Monitor: https://medicaid.ms.gov/rural-health-transformation-program/ (Mississippi Division of Medicaid RHTP page)

Monitor: https://msdh.ms.gov/page/44,0,111.html (MSDH Rural Health and Population Studies)

Governor's office RHTP announcements: https://governorreeves.ms.gov/

For the Mississippi Band of Choctaw Indians: The Choctaw Nation was engaged as a stakeholder during application development. Contact DOM and MSDH directly for information on tribal program eligibility and whether a dedicated tribal process will be established. The Band's tribal health programs operate primarily in Neshoba County and surrounding areas through ISDEAA self-determination contracts.

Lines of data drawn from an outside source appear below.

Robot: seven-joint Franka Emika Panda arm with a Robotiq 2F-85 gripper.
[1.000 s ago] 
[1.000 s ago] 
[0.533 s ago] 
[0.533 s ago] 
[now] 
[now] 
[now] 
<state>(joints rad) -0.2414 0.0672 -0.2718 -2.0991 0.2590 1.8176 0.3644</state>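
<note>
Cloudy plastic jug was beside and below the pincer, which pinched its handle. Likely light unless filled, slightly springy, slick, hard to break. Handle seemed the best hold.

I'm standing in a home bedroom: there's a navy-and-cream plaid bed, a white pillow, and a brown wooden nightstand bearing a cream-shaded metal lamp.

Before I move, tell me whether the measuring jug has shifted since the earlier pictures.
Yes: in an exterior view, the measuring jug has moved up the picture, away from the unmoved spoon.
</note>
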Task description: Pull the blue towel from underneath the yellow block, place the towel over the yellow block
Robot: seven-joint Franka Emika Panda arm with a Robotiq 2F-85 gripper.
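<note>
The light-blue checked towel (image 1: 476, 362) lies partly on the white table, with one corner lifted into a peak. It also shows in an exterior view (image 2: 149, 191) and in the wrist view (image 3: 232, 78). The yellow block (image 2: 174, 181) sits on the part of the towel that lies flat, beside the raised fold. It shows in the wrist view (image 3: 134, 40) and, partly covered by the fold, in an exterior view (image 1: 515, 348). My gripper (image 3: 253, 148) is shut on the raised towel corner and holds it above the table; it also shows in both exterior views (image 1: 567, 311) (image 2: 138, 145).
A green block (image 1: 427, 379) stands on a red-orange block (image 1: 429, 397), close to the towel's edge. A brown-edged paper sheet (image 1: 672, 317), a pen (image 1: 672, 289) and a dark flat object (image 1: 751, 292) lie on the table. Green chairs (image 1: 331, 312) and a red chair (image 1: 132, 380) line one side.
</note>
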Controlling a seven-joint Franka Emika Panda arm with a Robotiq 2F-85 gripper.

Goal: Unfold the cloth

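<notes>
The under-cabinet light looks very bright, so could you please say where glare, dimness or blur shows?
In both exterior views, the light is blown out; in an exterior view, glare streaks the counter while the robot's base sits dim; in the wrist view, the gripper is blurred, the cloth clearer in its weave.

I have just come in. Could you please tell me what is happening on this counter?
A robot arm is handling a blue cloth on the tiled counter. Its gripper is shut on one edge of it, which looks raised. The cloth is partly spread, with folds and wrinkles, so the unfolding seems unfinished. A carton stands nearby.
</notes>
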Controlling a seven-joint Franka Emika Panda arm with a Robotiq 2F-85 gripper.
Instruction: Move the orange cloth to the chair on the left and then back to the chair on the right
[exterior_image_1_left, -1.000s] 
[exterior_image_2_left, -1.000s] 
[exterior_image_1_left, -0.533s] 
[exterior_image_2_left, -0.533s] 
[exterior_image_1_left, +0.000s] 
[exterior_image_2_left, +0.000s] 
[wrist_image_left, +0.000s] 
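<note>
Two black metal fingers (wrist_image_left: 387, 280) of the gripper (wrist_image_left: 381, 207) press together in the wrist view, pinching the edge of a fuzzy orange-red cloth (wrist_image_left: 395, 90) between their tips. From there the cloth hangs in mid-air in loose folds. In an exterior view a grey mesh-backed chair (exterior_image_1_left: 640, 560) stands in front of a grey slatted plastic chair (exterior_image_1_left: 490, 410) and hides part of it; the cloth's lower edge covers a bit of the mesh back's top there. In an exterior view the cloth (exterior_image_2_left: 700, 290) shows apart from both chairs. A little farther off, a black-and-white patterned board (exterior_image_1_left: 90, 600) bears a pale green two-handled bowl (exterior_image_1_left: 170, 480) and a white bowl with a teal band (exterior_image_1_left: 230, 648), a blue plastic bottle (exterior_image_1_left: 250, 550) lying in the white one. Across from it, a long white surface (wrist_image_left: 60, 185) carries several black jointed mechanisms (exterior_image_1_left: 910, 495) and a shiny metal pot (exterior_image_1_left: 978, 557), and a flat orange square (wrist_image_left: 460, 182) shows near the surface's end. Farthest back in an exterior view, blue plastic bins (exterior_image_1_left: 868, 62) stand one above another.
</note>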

For at-risk hospitals: Organizations in immediate closure risk (Chartis 2026) should prioritize RHTP readiness alongside other financial stabilization strategies. RHTP funds cannot replace Medicaid DSH or rural hospital payment adequacy, but the RHTP Infrastructure initiative may provide facility and operational support for hospitals that survive to the application window.

Required Prerequisites

SAM.gov Registration

All federal sub-grant applicants must have an active System for Award Management (SAM.gov) registration at the time of submission. Registration takes 7–10 business days for initial setup or annual renewal. Your Unique Entity Identifier (UEI) is assigned through SAM.gov. Do not wait until the application window opens to check your status.

Cost Allocation Methodology (2 CFR 200)

You must have a written, consistently applied cost allocation methodology that documents how shared costs are distributed across funding streams. This does not need to be complex, but it must be written and board-approved. An informal practice that hasn't been reduced to documentation will not satisfy this requirement. The methodology must be in place before you apply — not after you receive the award.